Rasputin - You make some good points. I'm assuming we're both interested and are not simply arguing. These topics sometimes get out of hand frighteningly fast.
Rasputin wrote: ↑
Tue Jan 02, 2018 2:37 pm
We agree on that then (and surely it follows that there's no point waiting for empirical support).
Yes. But a theory may be tested in other ways than by empiricism, (which relies on sensory data and is thus metaphysically not very useful). We can use direct knowledge (as when we feel pain), and logical analysis is enough to put paid to most theories.
I am not sure it's logically possible to tell which way round it goes.
In logic it is demonstrably possible to tell this, at least in principle, and it has been demonstrated, but there would be no way to demonstrate that one actually knows.
The difference between us relates to the status of the truths we find by introspection...

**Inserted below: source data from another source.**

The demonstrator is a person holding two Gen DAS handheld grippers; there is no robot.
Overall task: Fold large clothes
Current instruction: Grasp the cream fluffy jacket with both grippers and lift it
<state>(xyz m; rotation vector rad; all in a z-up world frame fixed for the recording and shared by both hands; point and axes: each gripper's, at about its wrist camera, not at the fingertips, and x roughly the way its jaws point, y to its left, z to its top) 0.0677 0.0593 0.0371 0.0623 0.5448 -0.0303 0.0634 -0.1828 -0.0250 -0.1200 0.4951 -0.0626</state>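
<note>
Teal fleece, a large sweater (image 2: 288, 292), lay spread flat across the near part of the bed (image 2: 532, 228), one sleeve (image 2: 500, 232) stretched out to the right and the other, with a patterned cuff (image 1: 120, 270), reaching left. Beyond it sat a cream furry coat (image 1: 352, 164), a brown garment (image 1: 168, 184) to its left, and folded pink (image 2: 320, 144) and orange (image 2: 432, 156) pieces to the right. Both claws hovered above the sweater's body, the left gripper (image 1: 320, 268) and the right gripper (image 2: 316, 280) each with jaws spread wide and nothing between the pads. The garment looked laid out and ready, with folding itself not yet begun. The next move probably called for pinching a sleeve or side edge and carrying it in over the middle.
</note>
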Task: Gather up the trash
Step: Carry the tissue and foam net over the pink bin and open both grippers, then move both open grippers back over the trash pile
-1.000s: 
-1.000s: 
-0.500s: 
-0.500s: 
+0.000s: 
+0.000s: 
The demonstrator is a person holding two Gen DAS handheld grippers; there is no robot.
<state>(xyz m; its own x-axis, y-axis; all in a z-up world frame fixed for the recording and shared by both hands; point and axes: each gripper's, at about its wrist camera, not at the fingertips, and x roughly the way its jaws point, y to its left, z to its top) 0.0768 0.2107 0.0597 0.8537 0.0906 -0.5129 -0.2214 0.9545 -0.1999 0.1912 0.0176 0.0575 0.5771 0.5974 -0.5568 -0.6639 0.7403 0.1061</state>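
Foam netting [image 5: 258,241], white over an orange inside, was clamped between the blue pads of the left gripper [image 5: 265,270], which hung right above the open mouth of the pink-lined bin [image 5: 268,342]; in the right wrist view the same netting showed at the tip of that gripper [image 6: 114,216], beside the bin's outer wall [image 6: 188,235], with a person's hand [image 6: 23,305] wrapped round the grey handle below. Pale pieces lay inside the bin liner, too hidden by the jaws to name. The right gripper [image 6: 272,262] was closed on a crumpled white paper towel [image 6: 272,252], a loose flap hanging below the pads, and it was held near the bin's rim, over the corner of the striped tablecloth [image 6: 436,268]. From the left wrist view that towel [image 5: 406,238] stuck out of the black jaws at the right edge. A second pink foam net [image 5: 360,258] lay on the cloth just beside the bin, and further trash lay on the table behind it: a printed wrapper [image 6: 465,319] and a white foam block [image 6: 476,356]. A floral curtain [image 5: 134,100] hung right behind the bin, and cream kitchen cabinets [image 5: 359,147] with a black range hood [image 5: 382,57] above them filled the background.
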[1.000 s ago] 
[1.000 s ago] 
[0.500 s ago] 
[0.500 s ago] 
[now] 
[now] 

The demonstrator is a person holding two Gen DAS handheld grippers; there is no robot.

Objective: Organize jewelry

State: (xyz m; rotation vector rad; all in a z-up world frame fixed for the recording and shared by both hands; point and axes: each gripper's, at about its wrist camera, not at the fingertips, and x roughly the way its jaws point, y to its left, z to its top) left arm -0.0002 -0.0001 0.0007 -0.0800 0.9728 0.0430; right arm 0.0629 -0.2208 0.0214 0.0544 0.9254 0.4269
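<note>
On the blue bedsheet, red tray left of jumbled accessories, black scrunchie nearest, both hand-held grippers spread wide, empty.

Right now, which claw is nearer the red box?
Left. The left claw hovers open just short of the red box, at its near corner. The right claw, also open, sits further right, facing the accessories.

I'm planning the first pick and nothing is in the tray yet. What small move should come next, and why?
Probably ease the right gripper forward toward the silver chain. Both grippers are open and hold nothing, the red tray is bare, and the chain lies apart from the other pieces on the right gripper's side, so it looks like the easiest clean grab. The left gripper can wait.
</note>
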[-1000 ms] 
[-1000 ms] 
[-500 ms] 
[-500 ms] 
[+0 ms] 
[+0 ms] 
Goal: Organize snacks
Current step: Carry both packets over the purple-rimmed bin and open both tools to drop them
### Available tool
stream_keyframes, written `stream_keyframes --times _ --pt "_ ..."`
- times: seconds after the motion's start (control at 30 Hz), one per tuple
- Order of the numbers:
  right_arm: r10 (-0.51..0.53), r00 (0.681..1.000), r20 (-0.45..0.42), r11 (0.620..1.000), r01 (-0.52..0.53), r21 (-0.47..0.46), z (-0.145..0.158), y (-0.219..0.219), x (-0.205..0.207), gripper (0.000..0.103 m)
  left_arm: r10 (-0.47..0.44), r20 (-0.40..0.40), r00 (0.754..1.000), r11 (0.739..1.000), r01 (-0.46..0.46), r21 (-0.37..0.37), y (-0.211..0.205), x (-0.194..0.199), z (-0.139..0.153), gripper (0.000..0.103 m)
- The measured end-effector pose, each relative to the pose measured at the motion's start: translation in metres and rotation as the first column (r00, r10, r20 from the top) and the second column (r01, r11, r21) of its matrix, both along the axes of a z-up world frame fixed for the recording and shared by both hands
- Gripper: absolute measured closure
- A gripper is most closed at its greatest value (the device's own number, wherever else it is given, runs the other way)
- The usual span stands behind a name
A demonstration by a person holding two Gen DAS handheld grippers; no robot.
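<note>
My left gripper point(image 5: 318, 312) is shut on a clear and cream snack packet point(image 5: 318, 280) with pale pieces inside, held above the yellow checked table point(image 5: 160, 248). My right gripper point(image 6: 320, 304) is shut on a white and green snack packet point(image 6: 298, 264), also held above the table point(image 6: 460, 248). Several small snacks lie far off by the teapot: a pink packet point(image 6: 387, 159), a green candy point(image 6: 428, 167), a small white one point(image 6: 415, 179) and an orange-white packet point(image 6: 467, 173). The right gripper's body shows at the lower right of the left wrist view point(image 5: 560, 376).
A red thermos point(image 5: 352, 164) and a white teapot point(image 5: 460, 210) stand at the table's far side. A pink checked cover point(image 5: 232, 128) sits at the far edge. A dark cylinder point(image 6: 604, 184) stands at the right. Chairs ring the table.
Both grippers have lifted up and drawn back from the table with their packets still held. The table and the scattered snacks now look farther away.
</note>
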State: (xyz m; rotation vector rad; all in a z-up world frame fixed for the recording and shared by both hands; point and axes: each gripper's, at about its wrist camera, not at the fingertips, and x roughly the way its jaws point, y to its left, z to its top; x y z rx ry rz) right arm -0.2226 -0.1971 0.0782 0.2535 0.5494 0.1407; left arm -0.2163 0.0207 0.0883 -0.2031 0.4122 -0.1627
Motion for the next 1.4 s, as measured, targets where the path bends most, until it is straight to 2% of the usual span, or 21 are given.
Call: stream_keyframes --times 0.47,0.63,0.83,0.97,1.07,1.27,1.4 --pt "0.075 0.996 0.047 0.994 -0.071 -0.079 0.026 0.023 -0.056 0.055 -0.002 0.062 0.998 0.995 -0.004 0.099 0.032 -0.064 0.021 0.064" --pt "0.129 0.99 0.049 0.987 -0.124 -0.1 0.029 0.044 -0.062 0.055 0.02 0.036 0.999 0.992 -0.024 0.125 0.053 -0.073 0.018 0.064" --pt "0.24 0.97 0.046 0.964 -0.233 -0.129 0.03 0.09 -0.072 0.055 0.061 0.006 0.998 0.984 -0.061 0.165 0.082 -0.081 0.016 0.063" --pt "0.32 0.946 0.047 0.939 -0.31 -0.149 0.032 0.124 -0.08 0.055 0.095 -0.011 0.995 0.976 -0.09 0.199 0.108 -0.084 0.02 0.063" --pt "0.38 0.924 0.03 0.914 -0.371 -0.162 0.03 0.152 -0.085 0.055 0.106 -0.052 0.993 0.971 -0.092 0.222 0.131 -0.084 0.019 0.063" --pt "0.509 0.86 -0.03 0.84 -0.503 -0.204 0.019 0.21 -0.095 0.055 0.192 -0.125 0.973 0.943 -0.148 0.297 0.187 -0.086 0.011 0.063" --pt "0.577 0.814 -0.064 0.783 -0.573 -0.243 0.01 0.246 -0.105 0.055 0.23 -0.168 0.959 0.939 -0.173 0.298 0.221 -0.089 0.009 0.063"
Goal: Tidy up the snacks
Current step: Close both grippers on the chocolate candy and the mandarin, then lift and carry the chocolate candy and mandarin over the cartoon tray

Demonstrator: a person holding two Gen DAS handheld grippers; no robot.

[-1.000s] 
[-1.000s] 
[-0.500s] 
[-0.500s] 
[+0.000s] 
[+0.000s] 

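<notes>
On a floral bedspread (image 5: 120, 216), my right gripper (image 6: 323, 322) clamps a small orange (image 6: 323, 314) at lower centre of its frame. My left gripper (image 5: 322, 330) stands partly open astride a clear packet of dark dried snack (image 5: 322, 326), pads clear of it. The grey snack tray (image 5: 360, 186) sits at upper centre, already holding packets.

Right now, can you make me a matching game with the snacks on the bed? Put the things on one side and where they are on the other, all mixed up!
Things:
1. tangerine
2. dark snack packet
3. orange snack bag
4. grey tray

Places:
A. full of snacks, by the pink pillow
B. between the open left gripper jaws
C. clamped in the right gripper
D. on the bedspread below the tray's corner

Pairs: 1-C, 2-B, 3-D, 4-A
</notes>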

Spot on I'd say. As the Vietnam vets used to say, you had to have been there man. I can only point to the fact that it is only ever those who explore consciousness who claim to understand metaphysics, while those who hold your view always find it incomprehensible. This cannot be a coincidence.
Against that backdrop, the question is whether treating the results of introspection in one of those ways rather than the other involves a leap of faith.
I see this as a very reasonable view but one that reflects a misunderstanding. The problem is that no amount of discussion would be enough to convince you otherwise. Perhaps it is telling that the perennial philosophy is unfalsifiable in just the way it would be if it were true and that this would be impossible to explain if it is dependent on faith and not knowledge, and perhaps also it could be noted that for a global phenomenon it is an implausible coincidence that all skilled practitioners make exactly the same 'leap of faith' regardless of culture, language and age. Maybe also it is suggestive that this philosophy is perfectly consistent with modern physics but wildly out of line with the naively-real Newtonian universe.
But you're right, nobody can demonstrate that they know something and it is only by testing the water can we be sure of the temperature.
In a forlorn effort to connect this to the OP I'll say that for me metaphysics seems to suffer from the issue discussed here, where the essential simplicity of a piece (or a theory) leads many clever players to ignore it.